--- Exercise inputs ---
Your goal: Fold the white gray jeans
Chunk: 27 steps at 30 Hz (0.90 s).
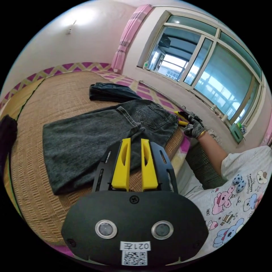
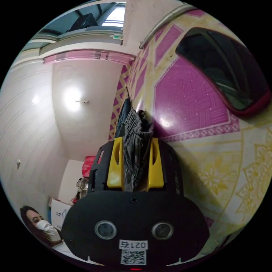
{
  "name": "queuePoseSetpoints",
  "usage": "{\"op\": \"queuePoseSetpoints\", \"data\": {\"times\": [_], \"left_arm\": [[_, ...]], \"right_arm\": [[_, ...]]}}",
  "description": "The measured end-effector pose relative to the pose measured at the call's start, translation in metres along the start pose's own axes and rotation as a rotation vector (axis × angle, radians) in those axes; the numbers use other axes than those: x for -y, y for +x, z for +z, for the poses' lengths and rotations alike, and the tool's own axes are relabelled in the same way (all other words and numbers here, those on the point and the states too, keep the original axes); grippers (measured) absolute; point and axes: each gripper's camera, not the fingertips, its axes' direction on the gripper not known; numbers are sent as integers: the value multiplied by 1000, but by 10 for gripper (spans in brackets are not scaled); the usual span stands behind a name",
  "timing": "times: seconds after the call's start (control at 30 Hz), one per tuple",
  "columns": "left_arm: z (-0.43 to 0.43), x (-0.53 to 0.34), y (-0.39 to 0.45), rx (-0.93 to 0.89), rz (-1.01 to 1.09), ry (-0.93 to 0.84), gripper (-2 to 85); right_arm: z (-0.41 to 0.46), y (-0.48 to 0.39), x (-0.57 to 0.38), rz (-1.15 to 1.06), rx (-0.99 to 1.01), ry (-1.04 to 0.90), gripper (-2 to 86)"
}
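The grey jeans [image 1: 93, 141] lie spread flat on a woven mat [image 1: 56, 93], back pockets up, waistband toward the window side. My left gripper [image 1: 135, 140] hovers above the middle of the jeans, its yellow jaws a narrow gap apart with nothing between them. At the waistband's far corner, a gloved hand [image 1: 194, 129] holds my right gripper [image 1: 179, 118]. In the right gripper view, my right gripper [image 2: 136, 138] is shut on a bunched fold of the grey jeans [image 2: 136, 161], which stands up between its two yellow jaws.
A folded pair of darker jeans [image 1: 112, 92] lies on the mat beyond the grey pair. A dark cloth [image 1: 7, 133] sits at the mat's left edge. A pink patterned sheet [image 2: 192, 104] borders the mat. A dark red-rimmed object [image 2: 226, 70] lies on it. The person sits at the bed's edge.
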Motion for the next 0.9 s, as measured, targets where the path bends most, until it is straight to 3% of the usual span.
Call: {"op": "queuePoseSetpoints", "data": {"times": [0.17, 0.37, 0.43, 0.53, 0.67, 0.8, 0.9], "left_arm": [[-15, -22, -18, 53, -62, 26, -5], [-44, -48, -50, 91, -124, 41, -9], [-54, -58, -62, 71, -150, 58, -9], [-67, -73, -80, 52, -186, 78, -9], [-82, -92, -104, 47, -237, 88, -9], [-101, -110, -125, 72, -267, 79, -9], [-118, -122, -138, 108, -279, 76, -9]], "right_arm": [[30, -24, 8, -42, 3, -27, 67], [76, -245, -65, -658, -186, -45, 54], [124, -336, -132, -922, -261, -101, 53], [206, -404, -226, -1174, -297, -195, 52], [336, -409, -330, -1306, -316, -390, 52], [480, -328, -404, -1292, -472, -682, 57], [470, -325, -408, -1232, -403, -572, 59]]}}
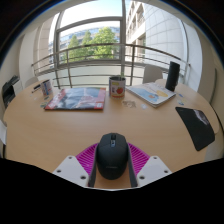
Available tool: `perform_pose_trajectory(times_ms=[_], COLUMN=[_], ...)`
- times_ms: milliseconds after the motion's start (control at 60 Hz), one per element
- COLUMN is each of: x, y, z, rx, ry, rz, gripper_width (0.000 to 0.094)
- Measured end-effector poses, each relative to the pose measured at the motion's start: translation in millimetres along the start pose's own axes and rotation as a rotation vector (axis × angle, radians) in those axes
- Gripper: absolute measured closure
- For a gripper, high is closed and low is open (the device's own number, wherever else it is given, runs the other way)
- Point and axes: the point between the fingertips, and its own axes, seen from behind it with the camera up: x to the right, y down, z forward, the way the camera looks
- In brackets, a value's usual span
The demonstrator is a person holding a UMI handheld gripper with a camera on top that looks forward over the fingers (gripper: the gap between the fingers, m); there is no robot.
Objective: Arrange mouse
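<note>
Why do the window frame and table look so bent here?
In the gripper view, the wide-angle lens bows the table edge and window; bright daylight washes out the glass, while the mouse between the tool's fingers stays dark but sharp.

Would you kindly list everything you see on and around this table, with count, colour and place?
mouse: one, black, on the table between the tongs' fingers, a gap visible at either side.
table: one, light wood, round, filling the foreground.
mug: one, white with a dark pattern, far side, middle.
magazine: one, reddish cover, left of the mug.
papers: one stack, white and blue, right of the mug.
dark cylinder: one, black, upright, beyond the papers.
mouse pad: one, black, near the table's right edge.
can: one, small, left of the magazine.
window: one, trees and a building outside.
tongs: one pair, white fingers with magenta pads, open around the mouse.
</note>
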Motion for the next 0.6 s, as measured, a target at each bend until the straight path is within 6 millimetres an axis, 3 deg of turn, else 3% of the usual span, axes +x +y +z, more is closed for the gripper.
perform_pose_trajectory(times_ms=[100,183,250,350,417,517,600], x=[-0.6,-10.5,-13.1,-1.4,26.8,89.5,169.6], y=[-0.5,-14.7,-47.6,-117.4,-161.2,-215.2,-227.7], z=[0.7,-10.2,-30.8,-77.6,-104.0,-130.6,-123.0], rx=[-0.015,0.001,0.055,0.171,0.248,0.341,0.361], ry=[-0.024,-0.096,-0.154,-0.251,-0.285,-0.302,-0.235], rz=[-0.026,-0.041,-0.037,0.01,0.036,0.076,0.077], gripper_width=[0.0533,0.0538,0.0538,0.0539,0.0539,0.0539,0.0539])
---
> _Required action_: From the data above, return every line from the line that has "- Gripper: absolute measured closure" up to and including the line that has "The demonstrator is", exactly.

> _Solution to the problem_:
- Gripper: absolute measured closure
- For a gripper, high is closed and low is open (the device's own number, wherever else it is given, runs the other way)
- Point and axes: the point between the fingertips, and its own axes, seen from behind it with the camera up: x to the right, y down, z forward, the way the camera looks
- In brackets, a value's usual span
The demonstrator is a person holding a UMI handheld gripper with a camera on top that looks forward over the fingers (gripper: the gap between the fingers, m); there is no robot.

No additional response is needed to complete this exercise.